Problem to work on: Look through the listing below and write out exactly the lines from the line with "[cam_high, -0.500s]" to the line with "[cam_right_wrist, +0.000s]", both included, and no others.

Material shown:

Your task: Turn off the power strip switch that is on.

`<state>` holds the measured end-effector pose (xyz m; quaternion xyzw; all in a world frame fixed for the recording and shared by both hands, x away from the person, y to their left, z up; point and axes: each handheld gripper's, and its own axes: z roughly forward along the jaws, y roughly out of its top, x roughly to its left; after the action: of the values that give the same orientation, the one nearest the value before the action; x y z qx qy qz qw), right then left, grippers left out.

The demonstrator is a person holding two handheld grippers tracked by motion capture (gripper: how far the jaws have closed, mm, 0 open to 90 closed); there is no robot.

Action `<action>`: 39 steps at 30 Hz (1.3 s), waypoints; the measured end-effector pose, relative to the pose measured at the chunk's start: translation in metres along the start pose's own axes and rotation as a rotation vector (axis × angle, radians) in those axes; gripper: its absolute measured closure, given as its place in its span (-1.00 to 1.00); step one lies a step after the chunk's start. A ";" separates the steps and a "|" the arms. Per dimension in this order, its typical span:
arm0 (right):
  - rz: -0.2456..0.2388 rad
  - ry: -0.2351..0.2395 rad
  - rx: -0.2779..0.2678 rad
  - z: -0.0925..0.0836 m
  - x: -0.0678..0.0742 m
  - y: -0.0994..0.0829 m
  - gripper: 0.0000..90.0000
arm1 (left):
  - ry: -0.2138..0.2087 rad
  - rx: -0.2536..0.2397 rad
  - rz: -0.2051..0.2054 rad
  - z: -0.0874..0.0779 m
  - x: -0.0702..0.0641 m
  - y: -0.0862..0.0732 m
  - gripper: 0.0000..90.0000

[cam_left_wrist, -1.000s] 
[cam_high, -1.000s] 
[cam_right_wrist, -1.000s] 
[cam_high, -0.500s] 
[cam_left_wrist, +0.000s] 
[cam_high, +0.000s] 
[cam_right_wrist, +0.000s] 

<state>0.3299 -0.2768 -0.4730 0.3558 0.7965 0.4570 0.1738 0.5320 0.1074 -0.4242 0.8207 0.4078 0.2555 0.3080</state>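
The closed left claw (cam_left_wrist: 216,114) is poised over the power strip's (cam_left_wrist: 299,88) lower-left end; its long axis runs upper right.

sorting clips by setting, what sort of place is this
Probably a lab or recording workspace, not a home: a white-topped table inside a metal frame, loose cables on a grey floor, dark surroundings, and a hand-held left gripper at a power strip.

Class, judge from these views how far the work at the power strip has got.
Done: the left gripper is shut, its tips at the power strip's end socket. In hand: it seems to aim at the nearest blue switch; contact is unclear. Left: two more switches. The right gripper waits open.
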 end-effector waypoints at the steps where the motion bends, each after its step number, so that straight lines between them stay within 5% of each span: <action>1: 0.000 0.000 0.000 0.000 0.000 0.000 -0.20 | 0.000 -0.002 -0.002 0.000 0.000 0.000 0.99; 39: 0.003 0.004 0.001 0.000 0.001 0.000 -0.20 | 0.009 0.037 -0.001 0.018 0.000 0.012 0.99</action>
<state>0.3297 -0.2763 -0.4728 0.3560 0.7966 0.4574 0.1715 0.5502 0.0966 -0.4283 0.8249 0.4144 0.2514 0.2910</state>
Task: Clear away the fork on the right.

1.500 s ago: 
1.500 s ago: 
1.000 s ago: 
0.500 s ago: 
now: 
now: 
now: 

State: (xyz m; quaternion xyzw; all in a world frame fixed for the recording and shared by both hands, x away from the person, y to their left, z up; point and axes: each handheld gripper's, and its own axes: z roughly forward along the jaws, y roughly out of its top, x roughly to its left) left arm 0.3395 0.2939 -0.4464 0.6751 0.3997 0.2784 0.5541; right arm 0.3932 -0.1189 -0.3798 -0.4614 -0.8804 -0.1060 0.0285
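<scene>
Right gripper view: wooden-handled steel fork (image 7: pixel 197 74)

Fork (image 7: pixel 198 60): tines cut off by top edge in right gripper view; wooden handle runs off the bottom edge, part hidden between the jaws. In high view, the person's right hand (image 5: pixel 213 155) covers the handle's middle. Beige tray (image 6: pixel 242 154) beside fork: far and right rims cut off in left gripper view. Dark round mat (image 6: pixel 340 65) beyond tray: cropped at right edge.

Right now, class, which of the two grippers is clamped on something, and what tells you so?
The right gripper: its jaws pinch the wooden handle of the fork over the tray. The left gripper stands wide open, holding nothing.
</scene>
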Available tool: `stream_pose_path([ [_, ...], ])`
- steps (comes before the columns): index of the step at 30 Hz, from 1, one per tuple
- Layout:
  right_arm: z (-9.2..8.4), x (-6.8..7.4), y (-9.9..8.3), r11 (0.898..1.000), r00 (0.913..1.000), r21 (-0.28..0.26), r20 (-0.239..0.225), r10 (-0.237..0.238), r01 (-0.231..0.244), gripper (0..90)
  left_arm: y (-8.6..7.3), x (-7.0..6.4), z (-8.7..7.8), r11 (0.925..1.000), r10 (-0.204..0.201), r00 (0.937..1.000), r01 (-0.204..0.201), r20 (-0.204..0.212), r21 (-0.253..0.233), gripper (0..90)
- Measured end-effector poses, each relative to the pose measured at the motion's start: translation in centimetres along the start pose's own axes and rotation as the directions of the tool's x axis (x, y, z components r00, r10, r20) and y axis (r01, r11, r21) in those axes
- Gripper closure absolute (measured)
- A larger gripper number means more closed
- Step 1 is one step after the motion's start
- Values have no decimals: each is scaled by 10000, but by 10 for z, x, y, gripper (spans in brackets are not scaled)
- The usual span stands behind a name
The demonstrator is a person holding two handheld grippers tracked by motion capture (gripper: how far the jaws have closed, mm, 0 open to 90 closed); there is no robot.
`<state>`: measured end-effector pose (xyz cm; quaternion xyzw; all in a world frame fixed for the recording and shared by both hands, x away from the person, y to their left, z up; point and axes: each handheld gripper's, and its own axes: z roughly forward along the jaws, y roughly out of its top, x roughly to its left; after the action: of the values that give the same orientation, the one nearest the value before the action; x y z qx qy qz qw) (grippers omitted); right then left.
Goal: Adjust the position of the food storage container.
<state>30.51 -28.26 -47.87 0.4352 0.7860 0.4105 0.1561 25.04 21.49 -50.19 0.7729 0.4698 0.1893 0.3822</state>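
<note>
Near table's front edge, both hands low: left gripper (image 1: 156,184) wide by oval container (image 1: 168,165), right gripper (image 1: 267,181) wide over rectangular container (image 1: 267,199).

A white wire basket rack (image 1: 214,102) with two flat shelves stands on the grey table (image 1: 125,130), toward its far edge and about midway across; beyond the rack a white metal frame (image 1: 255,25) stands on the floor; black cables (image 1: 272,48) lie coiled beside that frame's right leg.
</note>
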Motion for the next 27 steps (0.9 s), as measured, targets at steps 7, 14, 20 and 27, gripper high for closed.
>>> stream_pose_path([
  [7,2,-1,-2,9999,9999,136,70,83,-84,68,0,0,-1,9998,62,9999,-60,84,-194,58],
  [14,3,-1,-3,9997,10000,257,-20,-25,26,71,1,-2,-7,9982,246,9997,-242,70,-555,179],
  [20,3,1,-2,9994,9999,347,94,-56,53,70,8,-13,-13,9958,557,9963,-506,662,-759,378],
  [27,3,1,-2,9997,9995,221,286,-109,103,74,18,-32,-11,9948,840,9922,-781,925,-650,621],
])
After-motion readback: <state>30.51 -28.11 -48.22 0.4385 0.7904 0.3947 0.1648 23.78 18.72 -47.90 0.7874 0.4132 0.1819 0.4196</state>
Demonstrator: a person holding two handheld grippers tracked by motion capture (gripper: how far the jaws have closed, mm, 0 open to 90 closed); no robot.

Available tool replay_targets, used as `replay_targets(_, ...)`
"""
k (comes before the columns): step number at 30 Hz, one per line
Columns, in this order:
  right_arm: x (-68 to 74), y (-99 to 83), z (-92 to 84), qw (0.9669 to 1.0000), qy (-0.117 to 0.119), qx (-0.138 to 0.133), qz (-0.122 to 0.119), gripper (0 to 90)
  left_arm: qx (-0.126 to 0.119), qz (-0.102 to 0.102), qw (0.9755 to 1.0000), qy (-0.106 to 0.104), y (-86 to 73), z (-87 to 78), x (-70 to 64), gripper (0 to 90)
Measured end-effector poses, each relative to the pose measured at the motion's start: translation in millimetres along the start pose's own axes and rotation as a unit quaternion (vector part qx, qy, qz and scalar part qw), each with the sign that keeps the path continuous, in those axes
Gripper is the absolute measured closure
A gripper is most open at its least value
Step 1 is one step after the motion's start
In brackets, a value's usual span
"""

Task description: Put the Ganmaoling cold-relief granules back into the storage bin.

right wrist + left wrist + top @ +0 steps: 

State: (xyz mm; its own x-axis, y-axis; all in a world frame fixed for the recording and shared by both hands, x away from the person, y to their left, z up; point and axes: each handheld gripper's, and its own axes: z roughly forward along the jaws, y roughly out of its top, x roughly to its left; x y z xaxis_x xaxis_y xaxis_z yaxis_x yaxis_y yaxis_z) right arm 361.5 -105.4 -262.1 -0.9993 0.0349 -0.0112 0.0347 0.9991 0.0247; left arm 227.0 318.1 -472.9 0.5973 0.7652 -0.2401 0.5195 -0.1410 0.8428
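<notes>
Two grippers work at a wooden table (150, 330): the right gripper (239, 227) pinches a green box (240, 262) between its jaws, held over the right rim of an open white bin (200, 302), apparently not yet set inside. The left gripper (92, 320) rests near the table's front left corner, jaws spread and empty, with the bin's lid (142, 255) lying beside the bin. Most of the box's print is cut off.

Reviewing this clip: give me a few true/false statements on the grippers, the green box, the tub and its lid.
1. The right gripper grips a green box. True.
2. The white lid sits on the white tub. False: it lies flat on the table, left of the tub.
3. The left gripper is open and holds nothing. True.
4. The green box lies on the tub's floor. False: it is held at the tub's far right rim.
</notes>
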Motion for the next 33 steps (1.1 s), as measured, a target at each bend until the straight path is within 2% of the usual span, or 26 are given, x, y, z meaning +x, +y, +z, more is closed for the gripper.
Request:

Exercise output:
[cam_high, -0.500s] 
[cam_left_wrist, +0.000s] 
[cam_high, +0.000s] 
[cam_right_wrist, +0.000s] 

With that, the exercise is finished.